In the data below, begin at the line with "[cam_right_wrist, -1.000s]" and stop after the line with "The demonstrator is"; output those lines exactly and no pictures.
■ ■ ■ ■ ■
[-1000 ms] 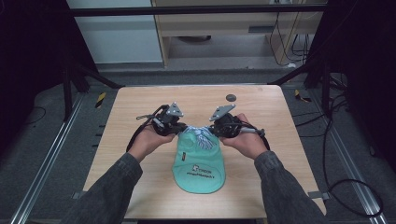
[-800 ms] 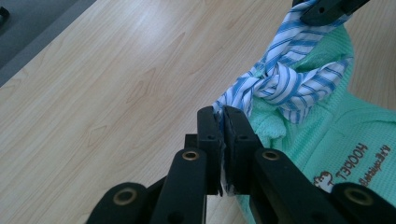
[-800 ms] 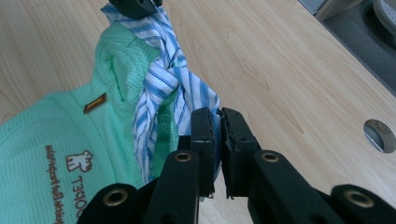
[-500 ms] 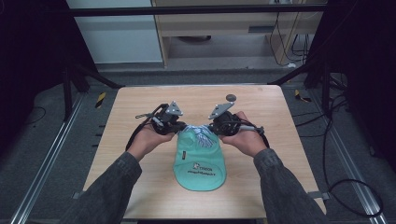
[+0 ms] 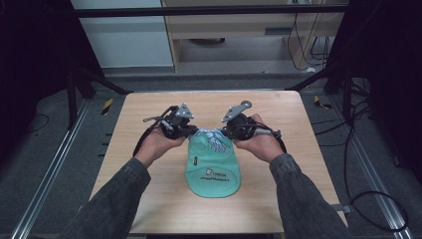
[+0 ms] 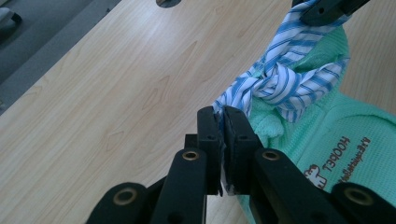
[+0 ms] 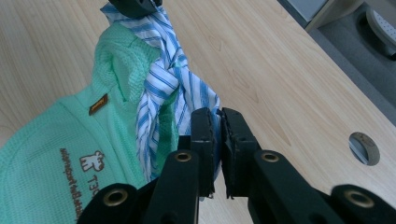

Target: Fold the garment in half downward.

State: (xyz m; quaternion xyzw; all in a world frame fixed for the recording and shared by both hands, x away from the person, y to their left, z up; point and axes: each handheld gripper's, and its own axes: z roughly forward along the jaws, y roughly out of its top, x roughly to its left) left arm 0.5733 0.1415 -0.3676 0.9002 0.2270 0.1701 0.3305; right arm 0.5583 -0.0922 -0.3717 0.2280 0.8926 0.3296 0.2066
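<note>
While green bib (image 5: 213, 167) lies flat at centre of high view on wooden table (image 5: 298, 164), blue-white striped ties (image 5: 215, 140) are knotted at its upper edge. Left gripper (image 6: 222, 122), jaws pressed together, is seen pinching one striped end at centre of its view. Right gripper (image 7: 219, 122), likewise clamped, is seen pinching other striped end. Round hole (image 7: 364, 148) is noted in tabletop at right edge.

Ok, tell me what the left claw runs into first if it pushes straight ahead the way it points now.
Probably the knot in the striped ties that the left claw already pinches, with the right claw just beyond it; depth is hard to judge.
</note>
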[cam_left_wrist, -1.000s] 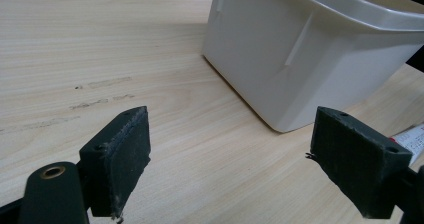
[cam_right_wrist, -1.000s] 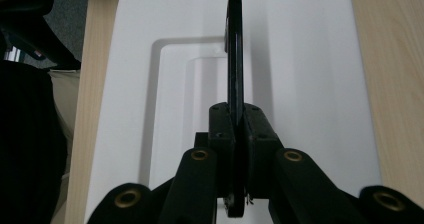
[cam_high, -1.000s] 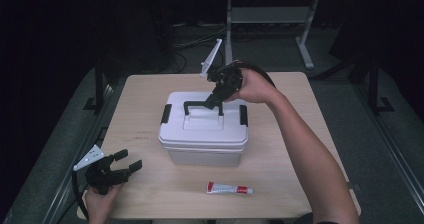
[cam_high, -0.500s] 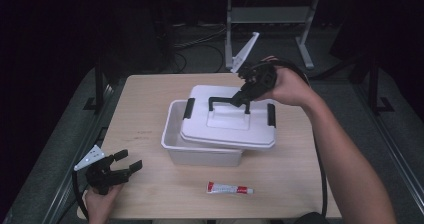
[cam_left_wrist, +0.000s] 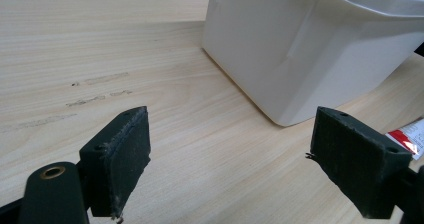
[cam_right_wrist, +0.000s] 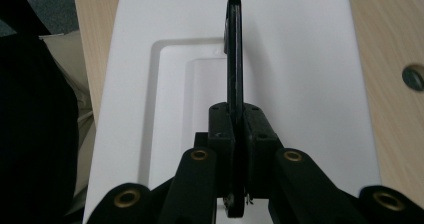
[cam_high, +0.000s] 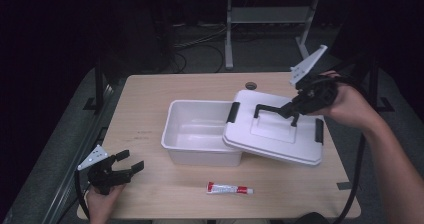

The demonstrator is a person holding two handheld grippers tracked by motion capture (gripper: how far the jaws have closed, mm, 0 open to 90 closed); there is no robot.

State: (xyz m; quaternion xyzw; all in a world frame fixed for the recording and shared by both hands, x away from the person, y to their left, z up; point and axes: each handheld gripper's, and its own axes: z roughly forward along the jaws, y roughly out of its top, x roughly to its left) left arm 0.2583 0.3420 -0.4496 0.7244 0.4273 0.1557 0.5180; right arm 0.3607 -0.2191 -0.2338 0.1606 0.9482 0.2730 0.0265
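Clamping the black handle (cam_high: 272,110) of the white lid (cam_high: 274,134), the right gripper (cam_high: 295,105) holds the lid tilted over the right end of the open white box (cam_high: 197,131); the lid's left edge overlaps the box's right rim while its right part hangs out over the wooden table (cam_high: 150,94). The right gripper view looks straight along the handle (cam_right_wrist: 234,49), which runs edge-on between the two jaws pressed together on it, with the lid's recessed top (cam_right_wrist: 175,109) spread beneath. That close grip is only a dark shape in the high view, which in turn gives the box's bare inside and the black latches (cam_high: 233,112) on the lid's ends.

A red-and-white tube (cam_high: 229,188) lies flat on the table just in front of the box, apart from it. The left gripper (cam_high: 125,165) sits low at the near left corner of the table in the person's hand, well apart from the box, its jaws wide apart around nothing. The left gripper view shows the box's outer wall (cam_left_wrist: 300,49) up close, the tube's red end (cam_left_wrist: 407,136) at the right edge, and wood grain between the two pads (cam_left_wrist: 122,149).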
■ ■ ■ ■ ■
Solution to this exercise >>
[cam_right_wrist, -1.000s] 
[cam_high, -1.000s] 
[cam_high, -0.500s] 
[cam_left_wrist, +0.000s] 
[cam_right_wrist, +0.000s] 
[cam_high, +0.000s] 

The demonstrator is a person holding two handheld grippers tracked by motion capture (gripper: how far the jaws have closed, mm, 0 open to 90 closed); there is no robot.

No additional output is expected.